Генри, в принципе, хороший малый, к тому же якобит по убеждениям. Стивенсон понятно кому симпатизирует в борьбе шотландцев с англичанами. Кто он сам-то? Эдинбуржец, по-моему. И конечно, проблема Генри именно в том, что добро непривлекательно. Оно однообразно, оно туповато. Просто оно рыбу ловит очень хорошо, и вот это как-то наводит его на мысль о какой-то изначальной гармонии с природой. Но он добрый, конечно. И он умеет растворяться в других. Но вот это мысль Стивенсона (мысль, по сути, Джекила) о том, что добро всегда такое непраздничное, такое скучное. То ли дело зло — оно так интересно!

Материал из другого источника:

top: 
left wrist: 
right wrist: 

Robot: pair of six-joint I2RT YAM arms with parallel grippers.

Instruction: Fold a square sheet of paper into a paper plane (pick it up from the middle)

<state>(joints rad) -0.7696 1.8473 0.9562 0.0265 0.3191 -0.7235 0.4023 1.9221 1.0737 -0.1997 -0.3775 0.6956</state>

Кстати говоря, если брать чисто художественное мастерство, конечно, это самый мастеровитый роман Стивенсона. Никакая «Черная стрела», никакой «Kidnapped», «Похищенный», ни даже «Остров сокровищ» не идут в сравнение с готической атмосферой этой книги. Разве что, может быть, «Алмаз раджи». Потому что, в принципе, и «Клуб самоубийц», и «Повесть о шляпной картонке» и «Повесть о доме с зелеными ставнями» — Стивенсон страшно силен в передаче викторианской атмосферы. Вот эти тусклые лондонские туманные фонари...

Понимаете, там одна история с пересказом мести, про графа и барона — это история, конечно, просто потрясающе написана по атмосфере. Дворецкий рассказывает эту историю Джеймсу. Он говорит: был некий граф, который ненавидел барона. Граф был немец, барон француз, и между ними существовала лютая ненависть.

И вот однажды в Италии, когда они оказались вместе, граф едет по пустынному проселку. Слева римская гробница, справа зеленая роща и покинутый дом. Проходит и видит где-то в глубине рощи, рядом с этим домом, пустынный, с абсолютно гладкими стенами колодец. Когда римляне строили, они строили на века (очень точное замечание). И он понимает, что человеку, попавшему в этот колодец, будет не выбраться. Он сам туда чуть не свалился, потому что оперся о подгнившее бревно.

И вот он, возвращаясь, рассказывает этому барону легенду. Он говорит: «Вы не представляете — мне снился сон. Сон, что вы поехали по такой-то дороге, по пустынному проселку. Мне снилось, что там древнее брошенное здание, колодец с гладкими стенами. Вы заглянули и узнали что-то столь важное, что от страха я проснулся». И понятно, что герой туда едет. Там нашли его привязанную лошадь, а сам он пропал бесследно.

Это потрясающая легенда, очень точная. Это, конечно, просто не более чем ход. Но на самом деле это колодец мудрости, колодец познания, откуда нельзя будет выбраться. Если вы провалились в знание о человеческой природе, то обратного пути вам нет.

Наверное, это борьба, вечная дихотомия, вечная борьба добра и зла в человеке, которая заканчивается их синхронной гибелью. А остается дворецкий, который пишет об этом книгу. Но его судьбе тоже не позавидуешь. Баллантрэ остался без наследника. Если понимать под Баллантрэ европейскую культуру, то, наверное, она действительно осталась без Генри и без Джеймса. Но написано это очень здорово. Переговорим еще раз через неделю. Пока!